DI: When to get it and when to lose it
he best time to get a disability insurance income protection policy (or any other form of coverage) is just prior to a disability!
Seriously, even though that is not an inaccurate answer, the best time to get coverage is at the earliest possible moment when it is both financially feasible and practical, even though there may not be an obvious need at the moment. The only result of procrastination is that health and circumstances can change, affecting eligibility. Why, then, do breadwinners wait until it is too late?
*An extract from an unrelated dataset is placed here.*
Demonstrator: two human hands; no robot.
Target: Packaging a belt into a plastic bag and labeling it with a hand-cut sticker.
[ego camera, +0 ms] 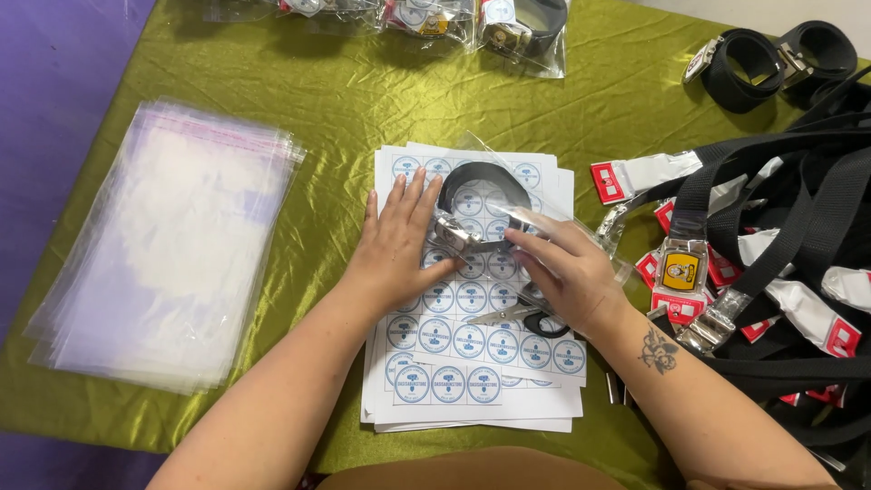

It might be that some prospects, and even agents or advisors, don’t see the need or the urgency. Another reason might be that no one has told them they should have an income protection policy. Some may not know that this form of protection even existed, or they thought they were uninsurable. They could also have some false belief that they will never get disabled or that, even if they did, their employer or someone else will pay their expenses/wages.
Some might think one has to be a paraplegic to collect the monthly benefit, which isn’t true. Definitions for total disability vary, but the best one out of several variations will cover you if you’re unable to do the (material) duties of your occupation, even if you are working elsewhere, regardless of how much you earn.
The charts accompanying this article can defer some of these false beliefs. They statistically point out that bad things happen that can jeopardize earning an income, even at a young age.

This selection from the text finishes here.